→ **DATA LISTING**
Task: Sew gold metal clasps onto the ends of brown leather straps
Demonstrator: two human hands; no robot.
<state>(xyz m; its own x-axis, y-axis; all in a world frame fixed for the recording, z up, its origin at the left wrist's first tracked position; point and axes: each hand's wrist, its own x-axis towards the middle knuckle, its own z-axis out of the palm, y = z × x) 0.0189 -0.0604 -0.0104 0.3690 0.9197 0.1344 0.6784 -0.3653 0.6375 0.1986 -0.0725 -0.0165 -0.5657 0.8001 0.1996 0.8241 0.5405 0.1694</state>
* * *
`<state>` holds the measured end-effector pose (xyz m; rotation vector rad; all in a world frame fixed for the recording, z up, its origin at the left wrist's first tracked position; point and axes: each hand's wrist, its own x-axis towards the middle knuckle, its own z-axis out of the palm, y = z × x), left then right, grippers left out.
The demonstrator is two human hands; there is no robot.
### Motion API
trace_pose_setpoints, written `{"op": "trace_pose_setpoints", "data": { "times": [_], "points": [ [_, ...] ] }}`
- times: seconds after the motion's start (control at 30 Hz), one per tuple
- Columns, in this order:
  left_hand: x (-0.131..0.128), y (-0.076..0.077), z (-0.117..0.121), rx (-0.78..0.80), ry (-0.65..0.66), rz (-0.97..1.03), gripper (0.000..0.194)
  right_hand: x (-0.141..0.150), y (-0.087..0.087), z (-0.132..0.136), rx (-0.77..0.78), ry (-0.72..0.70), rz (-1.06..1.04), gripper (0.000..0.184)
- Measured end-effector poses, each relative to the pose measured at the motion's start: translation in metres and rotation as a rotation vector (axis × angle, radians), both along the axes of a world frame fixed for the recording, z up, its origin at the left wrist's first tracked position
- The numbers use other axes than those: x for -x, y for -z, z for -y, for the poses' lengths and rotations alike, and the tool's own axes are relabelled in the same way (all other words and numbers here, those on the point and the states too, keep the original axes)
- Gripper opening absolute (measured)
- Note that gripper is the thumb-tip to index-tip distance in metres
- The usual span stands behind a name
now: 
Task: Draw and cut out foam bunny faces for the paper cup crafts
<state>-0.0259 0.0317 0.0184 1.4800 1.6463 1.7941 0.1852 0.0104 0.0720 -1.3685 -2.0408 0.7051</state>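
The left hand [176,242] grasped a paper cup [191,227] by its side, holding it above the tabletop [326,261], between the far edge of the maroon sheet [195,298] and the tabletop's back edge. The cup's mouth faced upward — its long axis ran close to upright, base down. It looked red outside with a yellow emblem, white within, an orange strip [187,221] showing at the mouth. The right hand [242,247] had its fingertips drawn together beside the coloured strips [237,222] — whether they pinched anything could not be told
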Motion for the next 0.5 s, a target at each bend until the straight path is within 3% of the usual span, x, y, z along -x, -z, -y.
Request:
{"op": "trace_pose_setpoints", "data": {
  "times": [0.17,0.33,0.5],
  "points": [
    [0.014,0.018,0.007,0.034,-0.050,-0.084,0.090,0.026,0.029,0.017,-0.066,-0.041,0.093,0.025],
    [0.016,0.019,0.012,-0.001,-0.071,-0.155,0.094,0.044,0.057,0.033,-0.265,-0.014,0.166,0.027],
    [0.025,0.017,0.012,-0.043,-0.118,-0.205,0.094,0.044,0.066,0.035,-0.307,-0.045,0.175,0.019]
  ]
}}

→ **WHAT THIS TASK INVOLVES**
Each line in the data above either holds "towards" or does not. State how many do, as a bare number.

→ **TASK SOLUTION**
2